On June 1, 2023, a unanimous U.S. Supreme Court ruled that whether an entity "knowingly" submitted a false claim to the government in violation of the Civil False Claims Act (FCA) depends on whether the defendant subjectively knew, or believed, its statements or representations to the government in connection with the claims for payment were truthful or accurate—not on what an objectively reasonable person may have known or believed.
The FCA imposes liability on anyone who "knowingly" submits a false claim for payment or approval to the government. To succeed on an FCA claim, the government or qui tam whistleblower plaintiff must show (1) that the claim was false and (2) that the defendant knew the claim was false.1 The knowledge element can be satisfied by establishing "actual knowledge" of falsity, "deliberate ignorance," or "reckless disregard" of the truth.2
In United States ex rel. Schutte v. SuperValu, Inc., the Supreme Court ruled that the knowledge test will be assessed based on "what the defendant knew when presenting the claim," not "post hoc interpretations that might have rendered their claims accurate."3
This new ruling resolves confusion among various federal courts concerning how the knowledge test should be evaluated when reviewing potential FCA violations. Previously, five circuit courts had held that a company doing business with the government did not knowingly make a false claim if the company's statements, or representations, in question would have been considered accurate under a reasonable interpretation of the governing law, even if the company subjectively knew that the claim was false.4 SuperValu eliminates the objective interpretation of the FCA's knowledge element. Courts now will only consider whether a company subjectively knew its statements, or representations, to the government relating to its claims for payment were false when made. The Supreme Court held that the knowledge test can be satisfied if it can be shown that the defendant:
- actually knew that its claims to the government were not accurate when they were made;5
- was aware of a substantial risk that its claims were not accurate and intentionally avoided learning whether its claims were accurate;6 or
- was aware of a substantial and unjustifiable risk that its claims were false but submitted the claims for payment anyway.7
Unfortunately, the Court did not provide guidance to explain what risks may be considered "substantial and unjustifiable," leaving it to future FCA decisions to define those terms in this context.
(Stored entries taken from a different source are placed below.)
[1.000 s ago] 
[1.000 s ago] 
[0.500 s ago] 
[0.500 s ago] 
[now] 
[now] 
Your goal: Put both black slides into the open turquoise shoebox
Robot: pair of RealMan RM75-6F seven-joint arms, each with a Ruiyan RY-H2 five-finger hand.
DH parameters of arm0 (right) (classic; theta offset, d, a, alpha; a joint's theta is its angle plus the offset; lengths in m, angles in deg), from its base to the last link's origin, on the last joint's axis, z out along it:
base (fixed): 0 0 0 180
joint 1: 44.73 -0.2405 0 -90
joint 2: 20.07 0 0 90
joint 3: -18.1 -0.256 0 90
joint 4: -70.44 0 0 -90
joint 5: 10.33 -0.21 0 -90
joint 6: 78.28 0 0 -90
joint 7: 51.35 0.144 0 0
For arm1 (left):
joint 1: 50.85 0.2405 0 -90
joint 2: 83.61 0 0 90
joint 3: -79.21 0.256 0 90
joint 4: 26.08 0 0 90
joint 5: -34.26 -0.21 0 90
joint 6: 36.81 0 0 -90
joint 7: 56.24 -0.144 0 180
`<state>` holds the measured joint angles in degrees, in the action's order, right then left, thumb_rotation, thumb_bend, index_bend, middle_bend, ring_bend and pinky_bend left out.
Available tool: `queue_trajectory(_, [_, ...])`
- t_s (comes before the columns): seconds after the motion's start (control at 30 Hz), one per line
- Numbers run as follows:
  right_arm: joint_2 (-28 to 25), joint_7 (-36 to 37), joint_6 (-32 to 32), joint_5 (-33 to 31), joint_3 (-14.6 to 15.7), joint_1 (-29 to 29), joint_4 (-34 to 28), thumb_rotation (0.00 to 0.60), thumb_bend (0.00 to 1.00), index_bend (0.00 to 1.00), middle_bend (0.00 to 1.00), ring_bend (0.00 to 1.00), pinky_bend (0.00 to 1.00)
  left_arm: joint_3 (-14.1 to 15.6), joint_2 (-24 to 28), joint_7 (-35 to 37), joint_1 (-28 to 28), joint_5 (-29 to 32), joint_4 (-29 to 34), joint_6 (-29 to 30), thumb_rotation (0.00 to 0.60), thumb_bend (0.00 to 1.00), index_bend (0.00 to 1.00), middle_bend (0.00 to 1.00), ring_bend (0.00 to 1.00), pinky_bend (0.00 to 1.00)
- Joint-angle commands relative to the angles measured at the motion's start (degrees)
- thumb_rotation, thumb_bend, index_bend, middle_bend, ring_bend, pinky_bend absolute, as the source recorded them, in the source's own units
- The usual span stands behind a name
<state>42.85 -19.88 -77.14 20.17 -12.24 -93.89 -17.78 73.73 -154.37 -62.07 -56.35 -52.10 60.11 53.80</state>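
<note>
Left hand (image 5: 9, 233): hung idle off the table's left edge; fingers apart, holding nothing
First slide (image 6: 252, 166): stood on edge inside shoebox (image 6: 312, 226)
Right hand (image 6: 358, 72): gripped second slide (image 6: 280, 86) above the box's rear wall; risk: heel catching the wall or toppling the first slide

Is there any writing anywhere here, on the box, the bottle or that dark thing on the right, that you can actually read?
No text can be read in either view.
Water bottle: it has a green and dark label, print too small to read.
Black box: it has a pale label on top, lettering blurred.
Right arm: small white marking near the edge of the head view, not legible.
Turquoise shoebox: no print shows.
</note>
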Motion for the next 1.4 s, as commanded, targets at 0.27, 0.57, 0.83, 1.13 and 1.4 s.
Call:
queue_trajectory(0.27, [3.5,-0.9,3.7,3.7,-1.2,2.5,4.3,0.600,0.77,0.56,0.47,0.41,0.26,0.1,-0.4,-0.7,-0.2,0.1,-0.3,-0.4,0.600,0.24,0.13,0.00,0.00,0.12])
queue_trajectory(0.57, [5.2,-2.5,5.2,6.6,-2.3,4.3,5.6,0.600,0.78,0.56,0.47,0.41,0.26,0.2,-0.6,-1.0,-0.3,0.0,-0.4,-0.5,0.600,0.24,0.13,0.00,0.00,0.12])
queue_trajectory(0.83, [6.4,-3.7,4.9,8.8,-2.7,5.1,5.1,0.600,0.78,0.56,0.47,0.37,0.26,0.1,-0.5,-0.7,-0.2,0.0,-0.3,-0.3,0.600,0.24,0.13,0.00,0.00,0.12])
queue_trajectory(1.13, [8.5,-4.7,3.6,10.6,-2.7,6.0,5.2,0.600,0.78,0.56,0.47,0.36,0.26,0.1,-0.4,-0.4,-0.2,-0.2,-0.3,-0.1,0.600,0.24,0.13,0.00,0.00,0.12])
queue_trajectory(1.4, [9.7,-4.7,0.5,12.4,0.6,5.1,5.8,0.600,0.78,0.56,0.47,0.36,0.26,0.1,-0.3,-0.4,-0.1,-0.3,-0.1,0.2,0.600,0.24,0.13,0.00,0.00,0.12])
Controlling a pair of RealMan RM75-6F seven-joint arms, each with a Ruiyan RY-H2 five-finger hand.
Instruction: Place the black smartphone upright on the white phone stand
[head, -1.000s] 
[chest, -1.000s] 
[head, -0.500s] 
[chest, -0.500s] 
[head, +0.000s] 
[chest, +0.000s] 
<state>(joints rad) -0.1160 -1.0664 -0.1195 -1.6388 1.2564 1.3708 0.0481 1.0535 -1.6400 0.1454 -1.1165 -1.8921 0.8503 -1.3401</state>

Key Takeaways for Government Contractors
The SuperValu decision is relevant to any company doing business with the federal government because there is always potential FCA exposure when government or qui tam plaintiffs painstakingly assess the accuracy of a company's statements or representations made to the government, such as in connection with the submission of claims for payment under contracts, grants, and federal programs. Going forward, government and qui tam plaintiffs can establish the FCA's knowledge standard by alleging that the company subjectively knew its statements regarding its products, services, costs, or compliance with applicable regulations or requirements were false when made. Defendants no longer will be able to escape FCA liability (or prevail on early motions to dismiss) by arguing, in hindsight, that their statements or representations were objectively reasonable.8
To minimize potential FCA exposure in the wake of SuperValu, companies should carefully evaluate the content of their statements and representations to the government based on all information available to the company to ensure that they are accurate. This can be difficult at times if the regulations or requirements at issue are ambiguous. Creating a contemporaneous record, documenting the company's understanding of/belief in the accuracy of its representations, will be crucial in defeating the government's or qui tam plaintiffs' efforts to establish the FCA's knowledge prong in what now necessarily will be a fact-intensive inquiry at summary judgment or later at trial. Companies should be particularly mindful of their internal and external communications concerning the accuracy of the statements or representations in question, as this certainly will be a major focus in assessing the company's contemporaneous knowledge.
1. 31 U.S.C. § 3729(a)(1)(A).
2. United States ex rel. Schutte v. SuperValu, Inc., No. 21—1326, slip op. at 9 (June 1, 2023).
3. United States ex rel. Schutte v. SuperValu, Inc., No. 21—1326, slip op. at 11 (June 1, 2023).
4. United States ex rel. Schutte v. SuperValu, Inc., 9 F.4th 455 (7th Cir. 2021); United States ex rel. Streck v. Allergan, 746 F. App'x 101, 106 (3d Cir. 2018); United States ex rel. McGrath v. Microsemi Corp., 690 F. App'x 551 (9th Cir. 2017); United States ex rel. Donegan v. Anesthesia Assocs. of Kan. City, 833 F.3d 874 (8th Cir. 2016); United States ex rel. Purcell v. MWI Corp., 807 F.3d 281 (D.C. Cir. 2015).
5. SuperValu, No. 21—1326, slip op. at 16; see 31 U.S.C. § 3729(b)(1)(A)(i).
6. SuperValu, No. 21—1326, slip op. at 16; see 31 U.S.C. § 3729(b)(1)(A)(ii).
7. SuperValu, No. 21—1326, slip op. at 16; see id. § 3729(b)(1)(A)(iii).
8. SuperValu, No. 21—1326, slip op. at 16.